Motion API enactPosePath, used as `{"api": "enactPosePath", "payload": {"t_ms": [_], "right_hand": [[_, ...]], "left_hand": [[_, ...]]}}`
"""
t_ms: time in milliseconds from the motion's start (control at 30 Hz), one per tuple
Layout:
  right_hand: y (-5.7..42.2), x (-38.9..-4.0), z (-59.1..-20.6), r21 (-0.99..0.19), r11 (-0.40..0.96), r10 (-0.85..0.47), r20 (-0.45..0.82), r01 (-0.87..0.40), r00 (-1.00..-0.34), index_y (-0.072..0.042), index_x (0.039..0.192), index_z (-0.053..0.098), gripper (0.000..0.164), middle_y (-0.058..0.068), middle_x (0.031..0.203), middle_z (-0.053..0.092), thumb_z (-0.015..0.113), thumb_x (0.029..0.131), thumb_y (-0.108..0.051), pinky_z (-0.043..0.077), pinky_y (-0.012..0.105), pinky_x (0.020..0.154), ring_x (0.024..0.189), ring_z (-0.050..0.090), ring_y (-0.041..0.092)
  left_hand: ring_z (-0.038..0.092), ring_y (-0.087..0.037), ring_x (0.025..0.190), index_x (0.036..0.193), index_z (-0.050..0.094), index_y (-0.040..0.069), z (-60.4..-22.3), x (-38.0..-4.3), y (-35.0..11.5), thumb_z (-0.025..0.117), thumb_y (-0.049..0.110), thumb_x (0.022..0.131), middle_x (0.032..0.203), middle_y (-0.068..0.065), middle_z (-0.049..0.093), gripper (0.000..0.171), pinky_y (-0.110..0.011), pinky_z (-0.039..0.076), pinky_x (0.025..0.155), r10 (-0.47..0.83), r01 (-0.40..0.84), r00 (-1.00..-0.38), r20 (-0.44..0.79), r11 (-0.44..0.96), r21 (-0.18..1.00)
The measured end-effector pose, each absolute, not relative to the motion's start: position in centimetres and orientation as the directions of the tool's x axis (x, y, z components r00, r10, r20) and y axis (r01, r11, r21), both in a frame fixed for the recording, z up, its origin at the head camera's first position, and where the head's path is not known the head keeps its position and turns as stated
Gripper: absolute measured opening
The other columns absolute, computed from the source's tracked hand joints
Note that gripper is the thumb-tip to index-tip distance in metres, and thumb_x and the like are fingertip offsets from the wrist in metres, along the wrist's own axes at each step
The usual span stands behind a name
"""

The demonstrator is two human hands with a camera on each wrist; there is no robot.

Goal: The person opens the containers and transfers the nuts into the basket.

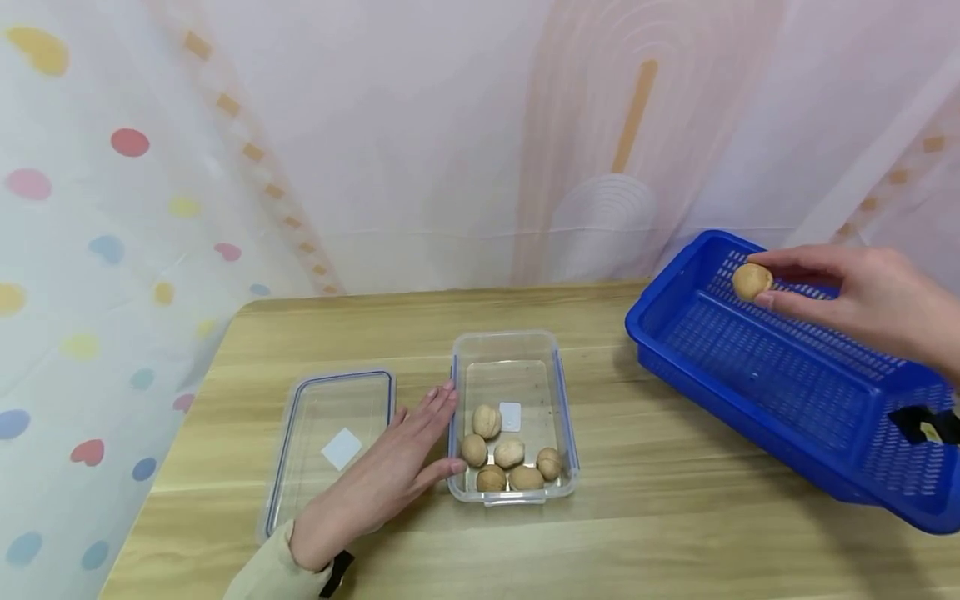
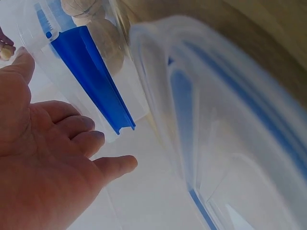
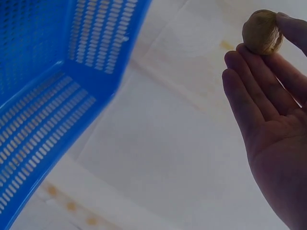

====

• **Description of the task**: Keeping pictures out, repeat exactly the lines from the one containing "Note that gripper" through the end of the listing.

• **Answer to the exercise**:
Note that gripper is the thumb-tip to index-tip distance in metres, and thumb_x and the like are fingertip offsets from the wrist in metres, along the wrist's own axes at each step
The usual span stands behind a name
"""

The demonstrator is two human hands with a camera on each wrist; there is no robot.

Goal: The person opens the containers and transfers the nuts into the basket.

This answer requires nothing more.